Le magazine Respekt rappelle pour sa part que depuis l’occupation du pays par les chars soviétiques en 1968, la Tchéquie n’a jamais été véritablement touchée par une crise. D’après ce qu’il souligne, « on s’est laissé endormir par l’idée que les catastrophes se déroulaient uniquement dans un monde éloigné et incertain, d’où la faible capacité de vigilance ».

Le site echo24.cz s’est penché sur l’impact des mesures de restriction pour les très nombreux entrepreneurs vietnamiens en Tchéquie qui possèdent notamment des restaurants, des bistros et des commerces :

« La situation s’annonce difficile pour la génération âgée de Vietnamiens qui, tout en vivant en Tchéquie depuis des dizaines d’années, maîtrisent mal la langue tchèque et qui, de ce fait, n’arrivent pas à s’y retrouver dans la nébuleuse des restrictions qui sont présentées au jour le jour dans les médias ou sur internet. C’est donc aux traductions de leur progéniture qu’ils doivent recourir. Par ailleurs, souvent chaotiques, ces restrictions demeurent peu compréhensibles même pour les Tchèques ».

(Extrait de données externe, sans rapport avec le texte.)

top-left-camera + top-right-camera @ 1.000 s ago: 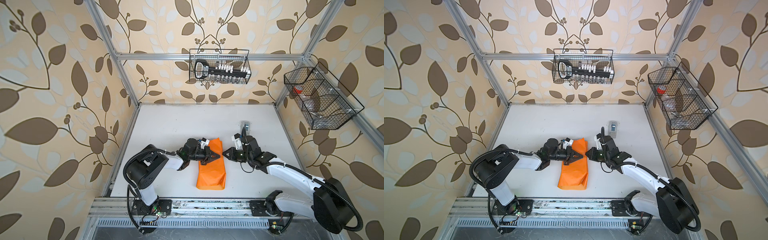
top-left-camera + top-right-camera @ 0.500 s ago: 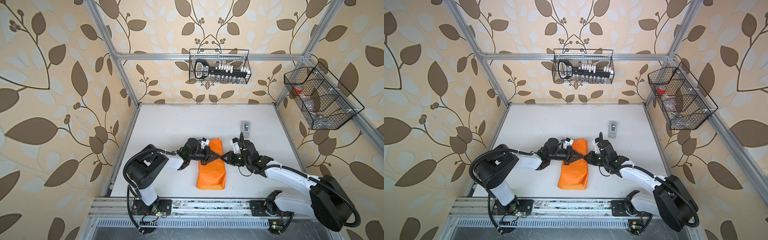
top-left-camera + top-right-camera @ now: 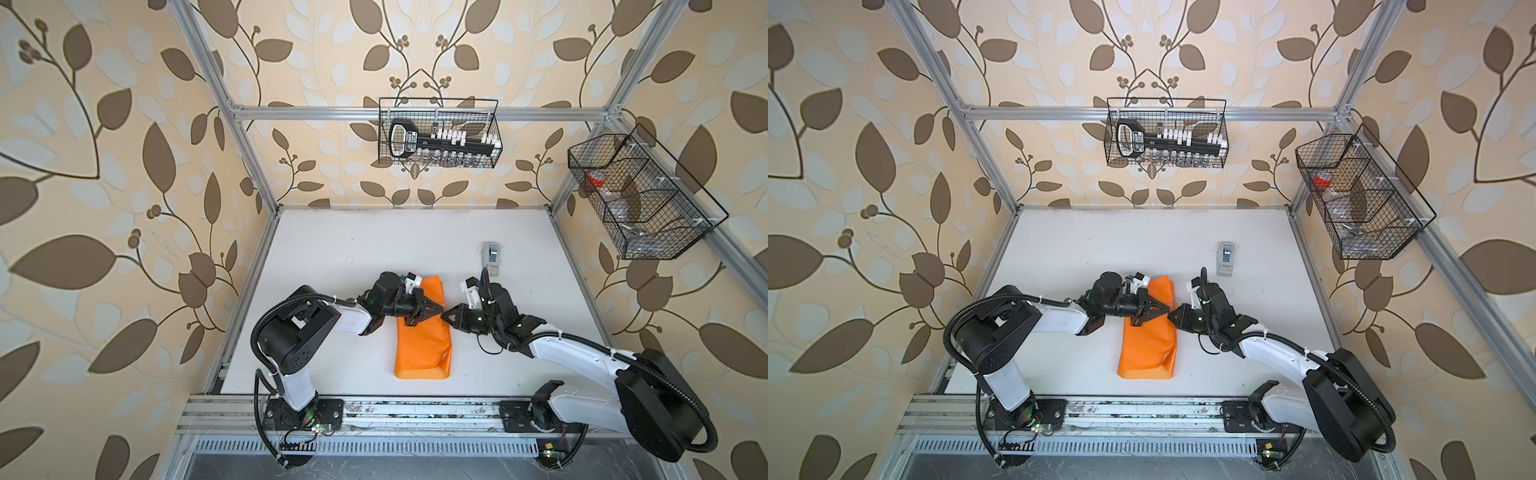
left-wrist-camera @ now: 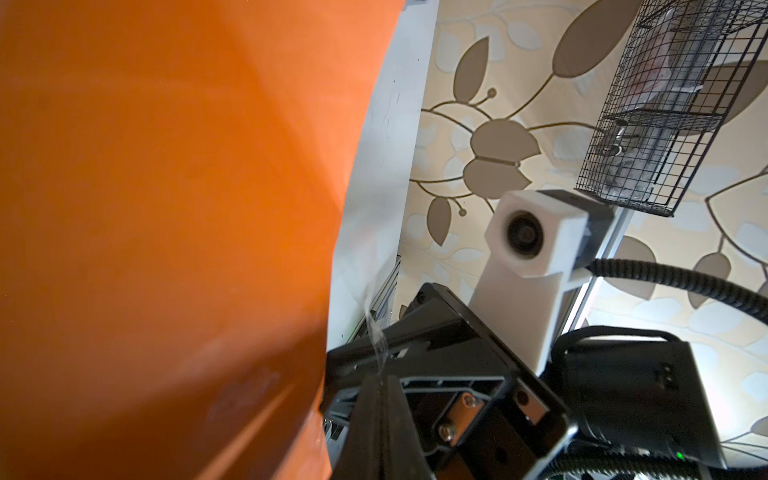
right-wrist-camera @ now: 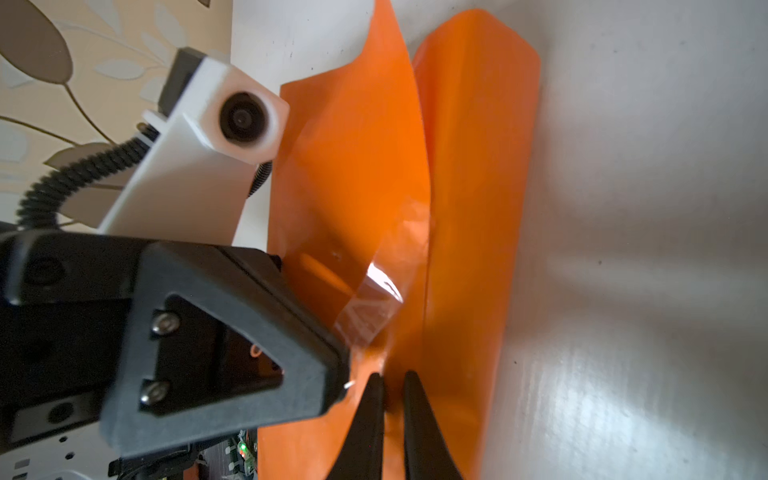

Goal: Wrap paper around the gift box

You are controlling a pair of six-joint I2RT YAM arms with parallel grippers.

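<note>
We see the paper (image 3: 422,349) folded long on the white surface (image 3: 353,257), mid-front, gift box hidden — left jaws clamped on clear tape (image 5: 370,307) stuck to the paper, right jaws barely parted astride its raised seam, grip we cannot tell.

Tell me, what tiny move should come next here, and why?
Probably lower the left end effector so the clear tape pinched at its tip presses onto the paper where the orange flaps overlap. The tape curls loose just over that seam, and the right end effector sits close beside it.
</note>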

Le magazine Reflex observe que la pandémie de coronavirus a confirmé que les Tchèques étaient une nation de coureurs. « En rapport avec la situation actuelle, un tiers d’athlètes se sont mis à courir plus qu’auparavant », précise-t-il en se rapportant à une enquête qui révèle également que près de 30% des Tchèques font un jogging au moins une fois par mois.